- Directed by: Ralph Ince
- Written by: Agnes Christine Johnston Ben Markson
- Story by: Casey Robinson Bob Rose
- Produced by: David O. Selznick
- Starring: William Boyd Bruce Cabot
- Cinematography: J. Roy Hunt
- Edited by: Frederic Knudtson Jack Kitchin
- Production company: RKO Radio Pictures
- Distributed by: RKO Radio Pictures
- Release date: February 3, 1933;
- Running time: 60-70 minutes
- Country: United States
- Language: English
- Budget: $117,000
- Box office: $285,000

= Lucky Devils (1933 film) =

1933 film by Ralph Ince

Lucky Devils is a 1933 American Pre-Code action film about group of Hollywood stuntmen and their dangerous daredevil stunt work, starring William Boyd and Bruce Cabot, and features an early appearance by Lon Chaney Jr.

==Cast==
- William Boyd as Skipper Clark (as Bill Boyd)
- Bruce Cabot as Happy White
- William Gargan as Bob Hughes
- William Bakewell as Slugger Jones
- Lon Chaney Jr. as Frankie (as Creighton Chaney)
- Bob Rose as Rusty (as Robert Rose)
- Dorothy Wilson as Fran Whitley
- Julie Haydon as Doris Jones
- Sylvia Picker as Midge
- Gladden James as Neville Silverman
- Edwin Stanley as Mr. Spence
- Roscoe Ates as Gabby (as Rosco Ates)
- Phyllis Fraser as Toots
- Betty Furness as Ginger
- Alan Roscoe as Mr.
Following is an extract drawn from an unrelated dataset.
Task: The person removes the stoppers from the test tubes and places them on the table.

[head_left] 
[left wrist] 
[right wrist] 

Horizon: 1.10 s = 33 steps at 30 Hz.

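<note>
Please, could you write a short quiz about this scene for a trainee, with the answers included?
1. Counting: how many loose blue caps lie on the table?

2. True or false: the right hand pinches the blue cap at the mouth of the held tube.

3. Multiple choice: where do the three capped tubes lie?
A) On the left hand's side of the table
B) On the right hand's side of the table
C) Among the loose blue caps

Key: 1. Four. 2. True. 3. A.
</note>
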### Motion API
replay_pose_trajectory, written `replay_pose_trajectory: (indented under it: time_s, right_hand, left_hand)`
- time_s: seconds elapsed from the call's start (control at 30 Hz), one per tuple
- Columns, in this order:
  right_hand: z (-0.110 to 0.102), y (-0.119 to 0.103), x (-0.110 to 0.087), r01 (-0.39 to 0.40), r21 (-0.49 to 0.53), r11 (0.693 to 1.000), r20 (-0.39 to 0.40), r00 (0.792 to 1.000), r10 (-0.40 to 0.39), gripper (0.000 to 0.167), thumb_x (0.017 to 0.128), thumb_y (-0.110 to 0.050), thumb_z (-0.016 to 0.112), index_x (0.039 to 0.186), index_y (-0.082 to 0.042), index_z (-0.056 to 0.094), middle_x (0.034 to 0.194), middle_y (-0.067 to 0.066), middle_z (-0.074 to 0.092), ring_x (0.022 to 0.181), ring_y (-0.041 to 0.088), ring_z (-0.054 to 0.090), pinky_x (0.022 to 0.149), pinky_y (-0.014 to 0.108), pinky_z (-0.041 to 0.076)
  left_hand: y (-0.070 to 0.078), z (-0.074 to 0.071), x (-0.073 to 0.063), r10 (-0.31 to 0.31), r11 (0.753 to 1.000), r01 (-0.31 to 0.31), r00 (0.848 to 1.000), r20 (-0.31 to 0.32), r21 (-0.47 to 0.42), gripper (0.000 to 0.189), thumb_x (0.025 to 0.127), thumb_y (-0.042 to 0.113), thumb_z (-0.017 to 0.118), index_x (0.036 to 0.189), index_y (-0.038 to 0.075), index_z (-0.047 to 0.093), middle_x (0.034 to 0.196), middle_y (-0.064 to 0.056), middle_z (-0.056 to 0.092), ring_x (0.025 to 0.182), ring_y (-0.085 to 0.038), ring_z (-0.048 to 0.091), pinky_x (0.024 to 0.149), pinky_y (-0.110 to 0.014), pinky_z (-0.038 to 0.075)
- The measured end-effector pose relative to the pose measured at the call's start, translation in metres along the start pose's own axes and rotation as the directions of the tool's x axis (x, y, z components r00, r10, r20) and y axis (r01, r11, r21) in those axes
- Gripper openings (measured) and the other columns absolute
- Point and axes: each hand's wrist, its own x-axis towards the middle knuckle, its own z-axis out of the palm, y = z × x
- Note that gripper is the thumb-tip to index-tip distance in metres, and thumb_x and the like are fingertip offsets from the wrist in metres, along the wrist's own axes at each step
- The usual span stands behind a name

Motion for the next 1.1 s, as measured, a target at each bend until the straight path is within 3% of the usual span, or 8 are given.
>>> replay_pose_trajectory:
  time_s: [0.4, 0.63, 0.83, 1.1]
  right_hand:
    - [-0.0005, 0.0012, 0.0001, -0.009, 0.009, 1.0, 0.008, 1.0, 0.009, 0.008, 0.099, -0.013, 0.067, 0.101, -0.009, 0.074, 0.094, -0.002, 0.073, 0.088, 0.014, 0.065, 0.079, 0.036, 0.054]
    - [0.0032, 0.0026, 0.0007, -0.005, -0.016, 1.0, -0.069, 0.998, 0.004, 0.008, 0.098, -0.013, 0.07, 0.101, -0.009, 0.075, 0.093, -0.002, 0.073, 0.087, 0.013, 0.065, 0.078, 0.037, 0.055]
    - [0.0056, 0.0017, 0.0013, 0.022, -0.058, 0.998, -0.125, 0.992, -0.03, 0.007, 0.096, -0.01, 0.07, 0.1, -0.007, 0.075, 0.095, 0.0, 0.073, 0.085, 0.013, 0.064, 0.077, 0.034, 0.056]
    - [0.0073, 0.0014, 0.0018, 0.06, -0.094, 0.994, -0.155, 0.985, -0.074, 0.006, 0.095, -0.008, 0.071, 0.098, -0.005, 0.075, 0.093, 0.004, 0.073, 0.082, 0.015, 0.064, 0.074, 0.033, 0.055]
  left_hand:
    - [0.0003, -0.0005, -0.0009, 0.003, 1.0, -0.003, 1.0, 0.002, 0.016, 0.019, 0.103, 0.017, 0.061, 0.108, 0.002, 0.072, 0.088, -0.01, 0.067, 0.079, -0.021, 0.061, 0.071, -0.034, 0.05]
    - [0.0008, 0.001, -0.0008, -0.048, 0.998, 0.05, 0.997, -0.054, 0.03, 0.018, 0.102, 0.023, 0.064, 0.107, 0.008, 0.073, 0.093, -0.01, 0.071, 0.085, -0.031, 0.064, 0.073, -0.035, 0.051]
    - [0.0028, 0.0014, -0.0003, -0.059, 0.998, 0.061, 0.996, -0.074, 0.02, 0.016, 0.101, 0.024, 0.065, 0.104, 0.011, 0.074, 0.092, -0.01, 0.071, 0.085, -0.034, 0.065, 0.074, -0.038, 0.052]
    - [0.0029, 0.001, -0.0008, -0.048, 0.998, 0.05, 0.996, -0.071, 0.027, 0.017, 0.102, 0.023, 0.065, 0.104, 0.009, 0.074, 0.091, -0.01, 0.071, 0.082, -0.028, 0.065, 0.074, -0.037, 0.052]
Hacket
- Rochelle Hudson as Movie Star

==Production==
The film is based on an original story written by real-life stuntman Bobby Rose and is noteworthy for being produced by David O. Selznick and Merian C. Cooper, who would work together on 1933's groundbreaking King Kong.

==Reception==
The film ended up making a profit of $65,000.